ロスト・クロニクル~前編~


 同時に、危険も付き纏う。

 案の定、事件が発生した。

 何と、ウィルソンが気に入った女性に声を掛けていったのだ。だが相手は一国の王子なので彼の行動を止められる者は殆んどおらず、ウィルソンは本能のままに動く。お陰で、いい迷惑であった。

 何とかしないといけない。

 レイファスはレナードに、ウィルソンを止めるように言う。王子相手に何かを言えるのは、王子しかいない。レイファスの言葉にレナードは一瞬渋ってしまうが、この状況を見過ごすわけにもいかない。

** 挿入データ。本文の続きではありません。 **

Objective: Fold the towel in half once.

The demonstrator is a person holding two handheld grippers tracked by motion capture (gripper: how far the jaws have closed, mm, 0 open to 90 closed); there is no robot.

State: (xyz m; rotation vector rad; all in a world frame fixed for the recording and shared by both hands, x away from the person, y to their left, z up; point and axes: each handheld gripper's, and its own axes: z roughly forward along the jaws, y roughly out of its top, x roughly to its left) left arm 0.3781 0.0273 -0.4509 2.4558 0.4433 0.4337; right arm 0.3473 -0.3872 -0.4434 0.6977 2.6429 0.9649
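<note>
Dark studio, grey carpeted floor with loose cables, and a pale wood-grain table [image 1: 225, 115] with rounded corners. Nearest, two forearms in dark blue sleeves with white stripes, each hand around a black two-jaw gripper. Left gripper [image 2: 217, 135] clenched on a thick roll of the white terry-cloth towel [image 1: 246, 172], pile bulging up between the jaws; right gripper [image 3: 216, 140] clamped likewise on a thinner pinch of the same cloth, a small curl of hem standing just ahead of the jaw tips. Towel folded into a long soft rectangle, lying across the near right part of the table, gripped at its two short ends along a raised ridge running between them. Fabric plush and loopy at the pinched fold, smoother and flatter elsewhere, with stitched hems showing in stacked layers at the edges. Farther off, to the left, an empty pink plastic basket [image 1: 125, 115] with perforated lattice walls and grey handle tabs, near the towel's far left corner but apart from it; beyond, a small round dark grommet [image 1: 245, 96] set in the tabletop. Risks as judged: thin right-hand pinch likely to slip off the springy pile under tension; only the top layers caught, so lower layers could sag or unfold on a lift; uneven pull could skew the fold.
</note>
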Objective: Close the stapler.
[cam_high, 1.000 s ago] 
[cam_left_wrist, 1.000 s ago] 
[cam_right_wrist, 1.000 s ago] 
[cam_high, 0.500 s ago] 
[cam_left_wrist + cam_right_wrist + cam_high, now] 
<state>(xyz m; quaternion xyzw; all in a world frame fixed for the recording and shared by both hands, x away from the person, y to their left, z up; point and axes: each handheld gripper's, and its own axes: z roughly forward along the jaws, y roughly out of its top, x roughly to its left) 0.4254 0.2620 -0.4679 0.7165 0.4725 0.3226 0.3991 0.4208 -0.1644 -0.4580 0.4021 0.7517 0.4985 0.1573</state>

 それに、このような人物をそのままにしておくと、夜会の主催者――この国の王の品格に関わってくる。レナードは気分が重いのか、長い溜息を付く。そして、ナンパを続けるウィルソンに言葉を掛けた。

 勿論、相手はいい反応はない。折角楽しんでいるところを邪魔され、表情は不機嫌そのもの。自分に声を掛けてきたのがレナードとわかった瞬間、口許を緩め何がおかしいのか笑い出す。

 彼にしてみれば、自分より地位が低い人物が文句を言ってきたのだと勘違いしていたのか、今度はレナードのバシバシと肩を叩き出す。その鬱陶しい行動の数々に、レナードの顔が歪む。

 ここで怒りを露にすれば品性に関わってくるので、レナードはグッと感情を抑え付け懸命に耐えた。それを知ってか知らずか、ウィルソンの行動はますます増徴していくのだった。

 その時、事件が発生する。

 何と、ウィルソンがナタリーに目を付けたのだ。彼女の見た目は貴族の令嬢そのものなので、ウィルソンが勘違いし声を掛けたのだった。勿論、口調はナンパそのものなので、レナードの顔が歪む。

 彼は口を開き、ウィルソンを怒鳴りつけようとしたが、寸前でレイファスに止められてしまう。此処で怒鳴ってしまったら、王子の威厳と立場が明後日の方向にぶっ飛んでしまうからだ。

 しかしナタリーが目の前でナンパされていて、黙っていられるほどレナードは聖人ではない。だが、心の中で「我慢と」言い聞かせ、現在の状況を乗り切ろうとするが、更に事件が発生する。相当ナタリーのことを気に入ったのか、彼は彼女と結婚したいと言い出した。

 その瞬間、レナードは絶句してしまう。勿論、ナタリーの方も言葉を失う。またレイファスも、ウィルソンの予想外の言葉に唖然としていた。それに周囲で聞いていた者達も驚き、側にいた者達とコソコソと噂話をしていき、同時にウィルソンに捕まったことを同情する。